Nei segreti di ogni cultura e tradizione ritroviamo sempre uno stesso insegnamento, cercare al di là degli eventi iscritti nei vari periodi storici, al di là dello scorrere del tempo, al di là dei fatti contingenti, al di là degli oggetti concreti, o proprio in essi, se guardati con un altro sguardo, i segni, le figure eterne, gli archetipi, che costituiscono la trama su cui viene tessuta la vita. Da sempre i saggi hanno invitato gli uomini a leggere i segni, a cogliere gli avvertimenti e i segreti più profondi del mondo, a scorgere nei fatti o nelle apparenze più insignificanti un senso profondo. ” Il signore che ha l’oracolo a Delfi non parla e non nasconde ma dà segni” (Eraclito fr. 93) E origini antichissime ha la scienza delle interrogationes con cui venivano studiati i luminari del cielo per comprendere ciò che avveniva in terra.
Da questa esigenza di cogliere le trame nascoste della vita nasce anche l’antico gioco dei tarocchi, gioco di carte e di divinazione (secondo una leggenda essi sarebbero il disperso a libro di Toth, scrigno della più pura e segreta dottrina degli Egizi). Le immagini, senza commenti, disegnati sulle carte, apparvero a Court de Gébelin un liber mutus, un liber mundi che abbraccia “tutto l’universo e quindi tutti gli stati in cui può esprimersi la vita dell’uomo”.
Widmann, in quanto psicoterapeuta vede in esso ” un rappresentante emblematico della dinamica della coscienza,… un compendio di immagini simboliche, che rappresentano l’insieme della vita psichica, le sue vicende evolutive e i suoi arcani” per cui “accanto alla lettura divinatoria delle carte dei tarocchi è possibile una lettura psicologica e analitica che li consideri come archetipi della personalità e del suo processo di individuazione… Nei loro simboli si configurano i nodi organizzatrivi della personalità e gli snodi evolutivi dell’esistenza”.
Particolare attenzione è data al rapporto dei Tarocchi con la Qabbalah, la più importante fonte della tradizione della mistica ebraica, animata da un prorompente immaginario simbolico. Ad Eranos, fu Scholem a sottolineare il parallelo fra la concezione ebraica dell’aleph-beit e la concezione degli archetipi, come anche la similitudine fra la visione quabbalistica della creazione e la teoria del processo di individuazione.
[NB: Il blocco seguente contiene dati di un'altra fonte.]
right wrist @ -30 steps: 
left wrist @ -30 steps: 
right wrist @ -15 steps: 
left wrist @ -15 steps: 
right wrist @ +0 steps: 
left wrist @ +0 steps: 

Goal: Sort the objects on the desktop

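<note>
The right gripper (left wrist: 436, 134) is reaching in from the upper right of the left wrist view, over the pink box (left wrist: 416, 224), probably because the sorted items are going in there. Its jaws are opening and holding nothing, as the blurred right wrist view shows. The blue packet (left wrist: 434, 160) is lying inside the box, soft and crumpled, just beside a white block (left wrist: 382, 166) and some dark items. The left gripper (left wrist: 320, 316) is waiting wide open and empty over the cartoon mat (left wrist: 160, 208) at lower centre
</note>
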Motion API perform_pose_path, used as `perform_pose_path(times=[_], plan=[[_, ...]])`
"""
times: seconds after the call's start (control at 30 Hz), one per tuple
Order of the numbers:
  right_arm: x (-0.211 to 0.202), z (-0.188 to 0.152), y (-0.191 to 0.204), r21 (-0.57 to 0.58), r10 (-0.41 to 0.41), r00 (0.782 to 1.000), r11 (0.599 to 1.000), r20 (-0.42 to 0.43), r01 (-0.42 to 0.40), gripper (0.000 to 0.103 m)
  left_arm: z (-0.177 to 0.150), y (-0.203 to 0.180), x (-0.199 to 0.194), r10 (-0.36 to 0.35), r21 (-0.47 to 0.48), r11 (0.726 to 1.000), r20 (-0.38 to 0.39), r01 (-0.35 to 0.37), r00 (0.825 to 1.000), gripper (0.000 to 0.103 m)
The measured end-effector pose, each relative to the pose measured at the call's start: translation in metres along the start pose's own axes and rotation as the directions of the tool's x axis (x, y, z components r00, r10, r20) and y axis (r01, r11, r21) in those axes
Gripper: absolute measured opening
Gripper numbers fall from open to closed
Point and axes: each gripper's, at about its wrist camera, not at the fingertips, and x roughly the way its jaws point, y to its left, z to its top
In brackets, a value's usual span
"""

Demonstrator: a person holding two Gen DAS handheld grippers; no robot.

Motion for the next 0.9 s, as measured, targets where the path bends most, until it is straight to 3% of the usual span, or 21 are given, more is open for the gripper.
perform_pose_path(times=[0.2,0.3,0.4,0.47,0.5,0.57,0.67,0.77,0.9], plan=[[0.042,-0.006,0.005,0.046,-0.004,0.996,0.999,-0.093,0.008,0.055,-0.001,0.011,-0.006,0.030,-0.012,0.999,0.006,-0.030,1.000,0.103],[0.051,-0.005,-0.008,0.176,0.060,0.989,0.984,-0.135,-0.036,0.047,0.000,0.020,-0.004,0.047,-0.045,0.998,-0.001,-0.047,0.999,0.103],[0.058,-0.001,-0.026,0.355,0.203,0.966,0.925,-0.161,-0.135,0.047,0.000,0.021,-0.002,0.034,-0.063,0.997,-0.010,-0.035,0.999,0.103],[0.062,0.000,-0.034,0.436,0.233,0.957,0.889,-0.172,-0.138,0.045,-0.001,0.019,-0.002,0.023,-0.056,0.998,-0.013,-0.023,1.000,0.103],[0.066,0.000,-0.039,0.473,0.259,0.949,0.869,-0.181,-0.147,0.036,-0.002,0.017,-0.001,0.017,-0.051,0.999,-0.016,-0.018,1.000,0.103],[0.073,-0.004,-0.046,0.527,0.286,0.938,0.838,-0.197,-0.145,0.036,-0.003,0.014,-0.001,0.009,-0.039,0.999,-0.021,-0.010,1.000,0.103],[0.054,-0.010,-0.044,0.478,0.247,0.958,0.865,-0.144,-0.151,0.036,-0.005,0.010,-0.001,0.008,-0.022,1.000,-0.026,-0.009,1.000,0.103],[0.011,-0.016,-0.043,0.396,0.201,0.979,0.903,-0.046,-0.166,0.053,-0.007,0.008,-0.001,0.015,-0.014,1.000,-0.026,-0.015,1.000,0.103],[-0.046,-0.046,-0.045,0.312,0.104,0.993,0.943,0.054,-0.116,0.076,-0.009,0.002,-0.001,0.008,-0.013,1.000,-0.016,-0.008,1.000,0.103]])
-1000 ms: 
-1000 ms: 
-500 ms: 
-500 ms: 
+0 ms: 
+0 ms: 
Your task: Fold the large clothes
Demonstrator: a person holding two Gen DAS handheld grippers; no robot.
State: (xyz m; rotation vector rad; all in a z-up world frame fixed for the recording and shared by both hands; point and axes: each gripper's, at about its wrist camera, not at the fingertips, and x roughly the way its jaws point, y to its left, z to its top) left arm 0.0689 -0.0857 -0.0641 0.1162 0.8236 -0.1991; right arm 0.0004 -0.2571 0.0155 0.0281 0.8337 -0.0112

Il volume, scritto con la religiosa attenzione alle dinamiche psichiche fin nelle loro più lontane derive e la serietà storico-filologica che contraddistingue l’autore, è ricco di illustrazioni che testimoniano la diffusione dei Tarocchi in significativi centri culturali ed artistici delle più diverse contrade (vedi, tra i molti: I Tarocchi di Mantegna, i Tarocchi di Carlo VI, Le lames hermétiques di Pitois, gli storici Tarocchi dei Visconti, ecc.).